Including the deductible amount in a plan’s name immediately conveys useful information about the underlying plan. However, as mentioned above, employees might not necessarily understand this concept. For example, some employees might be willing to pay higher premiums in exchange for a lower deductible because they may assume a lower deductible means “more” or “better” coverage.

Some employers use only the individual deductible in the name (which can cause confusion for those who choose family coverage), and some use both the individual and family deductible, (which can result in long or clunky names).

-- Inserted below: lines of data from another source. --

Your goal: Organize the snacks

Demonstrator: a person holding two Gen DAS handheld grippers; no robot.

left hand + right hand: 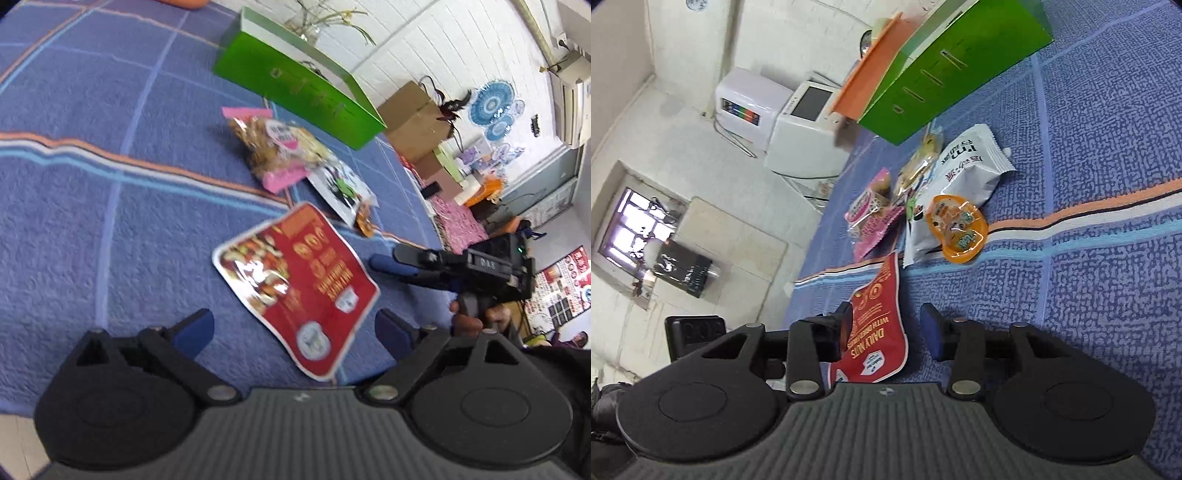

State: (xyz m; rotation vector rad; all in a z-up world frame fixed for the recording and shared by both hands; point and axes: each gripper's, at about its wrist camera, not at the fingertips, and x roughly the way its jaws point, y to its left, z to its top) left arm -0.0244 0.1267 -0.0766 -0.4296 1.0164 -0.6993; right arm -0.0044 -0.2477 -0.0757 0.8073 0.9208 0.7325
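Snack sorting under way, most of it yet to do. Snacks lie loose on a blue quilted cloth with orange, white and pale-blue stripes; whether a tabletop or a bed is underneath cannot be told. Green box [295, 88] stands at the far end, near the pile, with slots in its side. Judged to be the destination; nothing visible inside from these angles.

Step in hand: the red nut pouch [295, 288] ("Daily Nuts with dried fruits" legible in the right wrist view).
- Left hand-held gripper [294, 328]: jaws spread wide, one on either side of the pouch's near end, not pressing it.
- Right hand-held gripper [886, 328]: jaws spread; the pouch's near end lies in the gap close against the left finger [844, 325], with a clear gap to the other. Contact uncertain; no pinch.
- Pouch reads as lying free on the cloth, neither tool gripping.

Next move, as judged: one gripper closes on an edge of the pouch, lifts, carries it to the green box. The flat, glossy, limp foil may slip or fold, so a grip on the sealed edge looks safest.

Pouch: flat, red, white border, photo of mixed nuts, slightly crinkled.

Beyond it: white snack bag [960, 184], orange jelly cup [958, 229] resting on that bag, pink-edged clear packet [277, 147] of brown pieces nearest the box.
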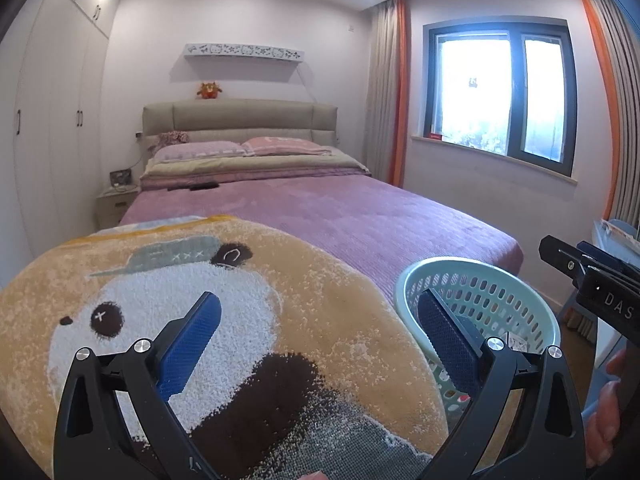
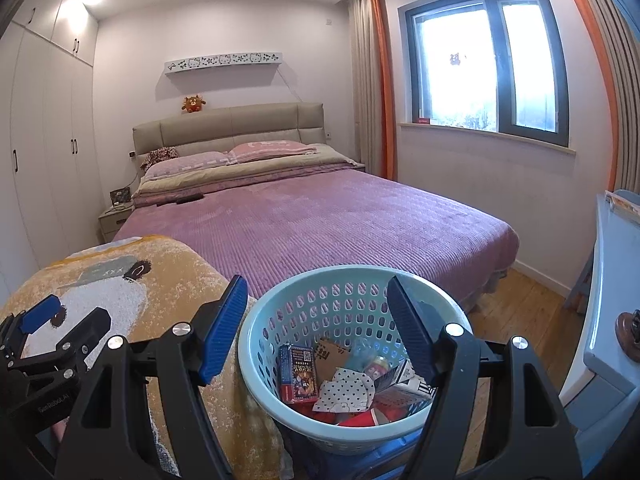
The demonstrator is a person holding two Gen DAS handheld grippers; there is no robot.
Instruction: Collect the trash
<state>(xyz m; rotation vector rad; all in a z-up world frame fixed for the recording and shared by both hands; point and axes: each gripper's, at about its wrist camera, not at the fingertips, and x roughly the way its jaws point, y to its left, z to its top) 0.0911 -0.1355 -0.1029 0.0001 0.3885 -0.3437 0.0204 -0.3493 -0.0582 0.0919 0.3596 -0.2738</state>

  • Single Deductible Approach: HSA $1,500 and HSA $3,000
  • Both Deductible Approach: HSA $1,500/$3,000 and HSA $3,000/$6,000

Comparative Descriptors

Another approach is to use descriptive terms that attempt to convey how the plans are different. However, these approaches have similar pros and cons as the metallic names; they have inherent meanings but might mislead employees.

  • HSA Premium and HSA Standard 
  • HSA Plus and HSA 
  • HSA High and HSA Low 
  • HSA and HSA Core 
  • HSA and HSA Basic
  • HSA and HSA Value 
  • HSA High Use and HSA Low Use

Non-comparative Descriptors

Another approach would be to use descriptors that merely indicate the two options are different without implying any comparison. These labels have no inherent meaning. Employees would have to learn what each means over time.

  • HSA Blue and HSA White
  • HSA 1 and HSA 2
  • HSA A and HSA B

Conclusion

There is no right or wrong approach to naming HDHPs. The metallic names, though simple and easy to understand, are imperfect. Other comparative and descriptive methods also fall short. Simplicity cannot be the ultimate concern. 

Employees need to understand the features of their health plans through effective communication and tools that help them model and compare the offered plans against their individual circumstances. Any name will work, if it is properly supported with information employees can usefully access and apply.